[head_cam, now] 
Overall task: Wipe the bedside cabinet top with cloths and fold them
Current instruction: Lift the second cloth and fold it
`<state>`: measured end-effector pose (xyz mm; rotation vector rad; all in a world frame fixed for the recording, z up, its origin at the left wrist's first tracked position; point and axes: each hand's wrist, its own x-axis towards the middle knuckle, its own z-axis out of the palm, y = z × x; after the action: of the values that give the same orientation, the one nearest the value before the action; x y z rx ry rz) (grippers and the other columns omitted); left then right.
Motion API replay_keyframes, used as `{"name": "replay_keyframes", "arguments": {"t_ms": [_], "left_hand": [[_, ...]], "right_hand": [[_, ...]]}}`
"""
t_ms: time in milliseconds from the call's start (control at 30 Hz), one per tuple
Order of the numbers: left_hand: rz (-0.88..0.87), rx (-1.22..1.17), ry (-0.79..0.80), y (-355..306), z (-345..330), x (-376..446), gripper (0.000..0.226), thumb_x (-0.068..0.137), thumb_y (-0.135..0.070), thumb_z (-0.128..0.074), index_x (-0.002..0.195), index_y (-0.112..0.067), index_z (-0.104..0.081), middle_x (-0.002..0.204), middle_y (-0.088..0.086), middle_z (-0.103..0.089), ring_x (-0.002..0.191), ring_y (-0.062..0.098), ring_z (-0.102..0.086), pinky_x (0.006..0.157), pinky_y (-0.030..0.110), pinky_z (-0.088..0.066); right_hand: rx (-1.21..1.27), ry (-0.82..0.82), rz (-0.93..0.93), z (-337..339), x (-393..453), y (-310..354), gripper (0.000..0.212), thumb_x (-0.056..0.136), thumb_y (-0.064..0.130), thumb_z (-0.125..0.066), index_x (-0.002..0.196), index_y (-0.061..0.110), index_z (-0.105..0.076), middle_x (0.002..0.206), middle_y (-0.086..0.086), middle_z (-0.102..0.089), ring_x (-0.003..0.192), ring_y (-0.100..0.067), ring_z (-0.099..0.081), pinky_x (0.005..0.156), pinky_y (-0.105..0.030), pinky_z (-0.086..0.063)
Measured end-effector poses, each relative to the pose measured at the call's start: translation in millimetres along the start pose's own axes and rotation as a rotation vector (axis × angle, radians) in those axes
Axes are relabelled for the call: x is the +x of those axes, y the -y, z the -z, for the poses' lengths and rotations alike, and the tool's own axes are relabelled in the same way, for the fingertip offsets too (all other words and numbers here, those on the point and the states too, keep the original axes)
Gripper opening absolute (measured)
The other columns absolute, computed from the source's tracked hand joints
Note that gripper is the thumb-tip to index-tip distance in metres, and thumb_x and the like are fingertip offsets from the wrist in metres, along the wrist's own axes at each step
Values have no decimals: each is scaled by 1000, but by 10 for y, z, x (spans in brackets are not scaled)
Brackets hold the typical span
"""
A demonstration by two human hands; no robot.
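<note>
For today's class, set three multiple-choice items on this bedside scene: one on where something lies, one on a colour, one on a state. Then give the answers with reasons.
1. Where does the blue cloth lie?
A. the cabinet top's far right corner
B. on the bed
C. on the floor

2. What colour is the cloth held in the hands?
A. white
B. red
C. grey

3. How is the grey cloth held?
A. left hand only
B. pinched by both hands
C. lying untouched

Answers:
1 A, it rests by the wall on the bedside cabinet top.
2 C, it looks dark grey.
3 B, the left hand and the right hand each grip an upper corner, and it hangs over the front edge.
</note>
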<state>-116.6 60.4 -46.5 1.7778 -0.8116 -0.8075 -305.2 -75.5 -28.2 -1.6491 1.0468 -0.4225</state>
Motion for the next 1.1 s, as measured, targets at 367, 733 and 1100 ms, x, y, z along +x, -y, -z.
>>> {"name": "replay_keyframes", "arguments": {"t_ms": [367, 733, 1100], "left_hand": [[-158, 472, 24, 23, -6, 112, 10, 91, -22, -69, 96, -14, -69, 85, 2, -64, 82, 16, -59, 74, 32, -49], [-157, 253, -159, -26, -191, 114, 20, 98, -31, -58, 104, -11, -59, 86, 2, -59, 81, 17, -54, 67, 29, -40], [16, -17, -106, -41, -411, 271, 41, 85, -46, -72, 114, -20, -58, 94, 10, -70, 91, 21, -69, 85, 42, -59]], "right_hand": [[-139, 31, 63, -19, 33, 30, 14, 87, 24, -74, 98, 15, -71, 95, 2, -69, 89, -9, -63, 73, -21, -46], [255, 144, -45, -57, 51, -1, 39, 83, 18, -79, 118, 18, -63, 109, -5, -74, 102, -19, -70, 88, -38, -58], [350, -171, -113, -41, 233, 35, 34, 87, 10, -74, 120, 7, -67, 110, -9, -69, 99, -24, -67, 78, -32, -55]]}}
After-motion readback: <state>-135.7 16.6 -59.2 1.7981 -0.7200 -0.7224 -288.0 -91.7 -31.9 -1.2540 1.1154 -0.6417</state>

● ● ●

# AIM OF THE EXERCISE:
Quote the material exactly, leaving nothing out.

# ANSWER TO THIS TASK:
[head_cam, now] 
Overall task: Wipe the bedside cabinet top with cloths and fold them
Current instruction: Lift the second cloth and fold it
`<state>`: measured end-effector pose (xyz mm; rotation vector rad; all in a world frame fixed for the recording, z up, its origin at the left wrist's first tracked position; point and axes: each hand's wrist, its own x-axis towards the middle knuckle, its own z-axis out of the palm, y = z × x; after the action: of the values that give the same orientation, the one nearest the value before the action; x y z rx ry rz) (grippers and the other columns omitted); left then right.
Motion API replay_keyframes, used as `{"name": "replay_keyframes", "arguments": {"t_ms": [_], "left_hand": [[_, ...]], "right_hand": [[_, ...]]}}`
"""
t_ms: time in milliseconds from the call's start (control at 30 Hz), one per tuple
Order of the numbers: left_hand: rz (-0.88..0.87), rx (-1.22..1.17), ry (-0.79..0.80), y (-355..306), z (-345..330), x (-376..446), gripper (0.000..0.226), thumb_x (-0.068..0.137), thumb_y (-0.135..0.070), thumb_z (-0.128..0.074), index_x (-0.002..0.195), index_y (-0.112..0.067), index_z (-0.104..0.081), middle_x (-0.002..0.204), middle_y (-0.088..0.086), middle_z (-0.103..0.089), ring_x (-0.002..0.191), ring_y (-0.062..0.098), ring_z (-0.102..0.086), pinky_x (0.006..0.157), pinky_y (-0.030..0.110), pinky_z (-0.088..0.066); right_hand: rx (-1.21..1.27), ry (-0.82..0.82), rz (-0.93..0.93), z (-337..339), x (-393..453), y (-310..354), gripper (0.000..0.212), thumb_x (-0.056..0.136), thumb_y (-0.064..0.130), thumb_z (-0.125..0.066), index_x (-0.002..0.196), index_y (-0.061..0.110), index_z (-0.105..0.076), middle_x (0.002..0.206), middle_y (-0.086..0.086), middle_z (-0.102..0.089), ring_x (-0.003..0.192), ring_y (-0.100..0.067), ring_z (-0.099..0.081), pinky_x (0.005..0.156), pinky_y (-0.105..0.030), pinky_z (-0.086..0.063)
Measured end-effector poses, each relative to the pose measured at the call's start: translation in millimetres along the start pose's own axes and rotation as a rotation vector (axis × angle, radians) in those axes
Axes are relabelled for the call: x is the +x of those axes, y the -y, z the -z, for the poses' lengths and rotations alike, and the tool's own axes are relabelled in the same way, for the fingertip offsets too (all other words and numbers here, those on the point and the states too, keep the original axes)
Gripper opening absolute (measured)
The other columns absolute, computed from the source's tracked hand joints
Note that gripper is the thumb-tip to index-tip distance in metres, and thumb_x and the like are fingertip offsets from the wrist in metres, along the wrist's own axes at each step
Values have no decimals: each is scaled by 1000, but by 10 for y, z, x (spans in brackets are not scaled)
Brackets hold the typical span
"""
A demonstration by two human hands; no robot.
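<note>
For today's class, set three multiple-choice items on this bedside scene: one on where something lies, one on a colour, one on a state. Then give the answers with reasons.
1. Where does the blue cloth lie?
A. the cabinet top's far right corner
B. on the bed
C. on the floor

2. What colour is the cloth held in the hands?
A. white
B. red
C. grey

3. How is the grey cloth held?
A. left hand only
B. pinched by both hands
C. lying untouched

Answers:
1 A, it rests by the wall on the bedside cabinet top.
2 C, it looks dark grey.
3 B, the left hand and the right hand each grip an upper corner, and it hangs over the front edge.
</note>
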<state>-116.6 60.4 -46.5 1.7778 -0.8116 -0.8075 -305.2 -75.5 -28.2 -1.6491 1.0468 -0.4225</state>
Motion for the next 1.1 s, as measured, targets at 367, 733 and 1100 ms, x, y, z along +x, -y, -z.
>>> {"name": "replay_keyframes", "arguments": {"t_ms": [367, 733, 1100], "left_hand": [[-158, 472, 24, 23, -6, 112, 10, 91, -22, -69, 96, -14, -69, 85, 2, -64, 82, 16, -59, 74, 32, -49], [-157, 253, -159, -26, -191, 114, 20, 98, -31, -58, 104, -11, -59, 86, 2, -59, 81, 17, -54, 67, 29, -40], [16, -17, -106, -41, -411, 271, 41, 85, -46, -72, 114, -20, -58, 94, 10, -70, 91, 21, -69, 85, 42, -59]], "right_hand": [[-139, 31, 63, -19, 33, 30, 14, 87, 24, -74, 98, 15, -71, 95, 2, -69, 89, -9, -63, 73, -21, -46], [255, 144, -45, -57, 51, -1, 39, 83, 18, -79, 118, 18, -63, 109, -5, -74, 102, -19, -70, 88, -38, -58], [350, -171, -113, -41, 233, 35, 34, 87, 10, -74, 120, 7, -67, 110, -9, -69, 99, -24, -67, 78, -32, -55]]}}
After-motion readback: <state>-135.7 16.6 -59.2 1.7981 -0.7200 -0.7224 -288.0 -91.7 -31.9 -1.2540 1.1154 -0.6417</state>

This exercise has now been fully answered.